Everything in the data below is left aside except the lines from the one containing "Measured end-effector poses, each" through the one containing "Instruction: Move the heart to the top"; repeat those exactly.

Supplied entries →
──────
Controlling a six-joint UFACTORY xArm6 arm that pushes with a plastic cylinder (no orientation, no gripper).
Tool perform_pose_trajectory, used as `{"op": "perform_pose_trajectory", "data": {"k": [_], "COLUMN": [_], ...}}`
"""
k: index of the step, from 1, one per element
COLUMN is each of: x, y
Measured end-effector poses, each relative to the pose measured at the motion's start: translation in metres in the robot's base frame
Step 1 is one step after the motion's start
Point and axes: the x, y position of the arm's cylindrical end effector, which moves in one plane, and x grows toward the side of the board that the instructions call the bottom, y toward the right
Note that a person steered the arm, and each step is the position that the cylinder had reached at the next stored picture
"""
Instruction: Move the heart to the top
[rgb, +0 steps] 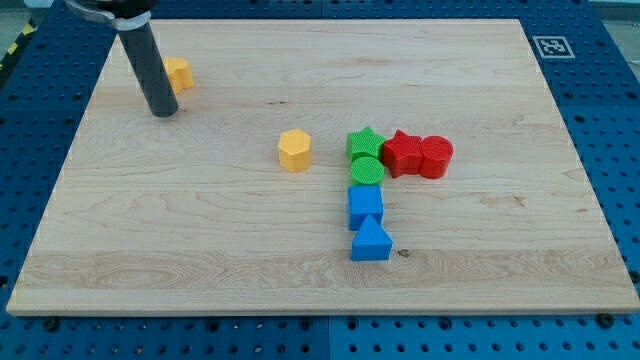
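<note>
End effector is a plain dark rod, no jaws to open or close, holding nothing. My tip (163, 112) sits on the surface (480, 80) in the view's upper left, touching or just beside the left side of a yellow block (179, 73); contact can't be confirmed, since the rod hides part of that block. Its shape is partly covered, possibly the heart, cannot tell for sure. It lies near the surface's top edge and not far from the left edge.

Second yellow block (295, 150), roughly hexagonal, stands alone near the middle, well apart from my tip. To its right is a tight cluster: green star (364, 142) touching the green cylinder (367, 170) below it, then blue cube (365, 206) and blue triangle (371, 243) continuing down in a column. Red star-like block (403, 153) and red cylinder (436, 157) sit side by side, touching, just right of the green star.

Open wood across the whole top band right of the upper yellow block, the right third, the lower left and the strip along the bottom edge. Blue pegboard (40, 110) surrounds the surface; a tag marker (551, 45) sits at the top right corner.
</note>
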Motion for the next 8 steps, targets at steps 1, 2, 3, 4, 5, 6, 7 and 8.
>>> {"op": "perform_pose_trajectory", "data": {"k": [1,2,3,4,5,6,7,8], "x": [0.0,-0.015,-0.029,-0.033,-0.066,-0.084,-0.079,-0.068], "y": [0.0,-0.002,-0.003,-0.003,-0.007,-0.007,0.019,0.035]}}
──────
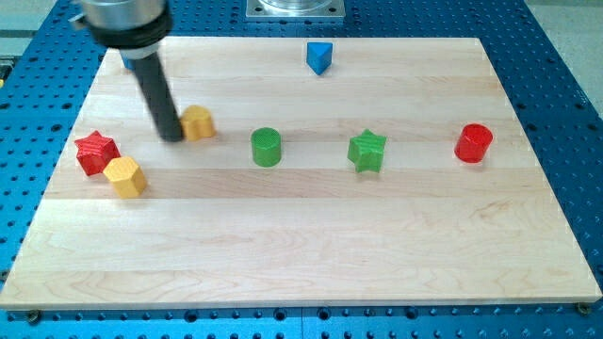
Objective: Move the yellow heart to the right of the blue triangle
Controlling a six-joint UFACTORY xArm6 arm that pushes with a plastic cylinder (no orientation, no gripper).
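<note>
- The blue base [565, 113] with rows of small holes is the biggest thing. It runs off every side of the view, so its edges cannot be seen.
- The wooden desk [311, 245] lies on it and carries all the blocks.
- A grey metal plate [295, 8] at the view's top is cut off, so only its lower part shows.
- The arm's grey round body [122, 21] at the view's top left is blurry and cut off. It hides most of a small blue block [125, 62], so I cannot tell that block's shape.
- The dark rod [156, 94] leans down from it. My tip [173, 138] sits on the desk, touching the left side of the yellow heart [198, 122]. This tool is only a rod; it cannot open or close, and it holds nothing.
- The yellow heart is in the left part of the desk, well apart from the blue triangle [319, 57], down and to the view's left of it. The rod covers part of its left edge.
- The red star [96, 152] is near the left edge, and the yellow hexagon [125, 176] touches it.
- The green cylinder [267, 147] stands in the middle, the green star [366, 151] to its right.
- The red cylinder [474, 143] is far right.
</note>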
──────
Answer section →
Measured end-effector poses, each relative to the pose measured at the motion's start: translation in metres in the robot's base frame
Step 1 is one step after the motion's start
Point and axes: the x, y position of the arm's cylindrical end effector, which moves in one plane, and x grows toward the side of the board that the instructions call the bottom, y toward the right
Note that a person steered the arm, and each step is the position that the cylinder had reached at the next stored picture
"""
Instruction: Move the heart to the top

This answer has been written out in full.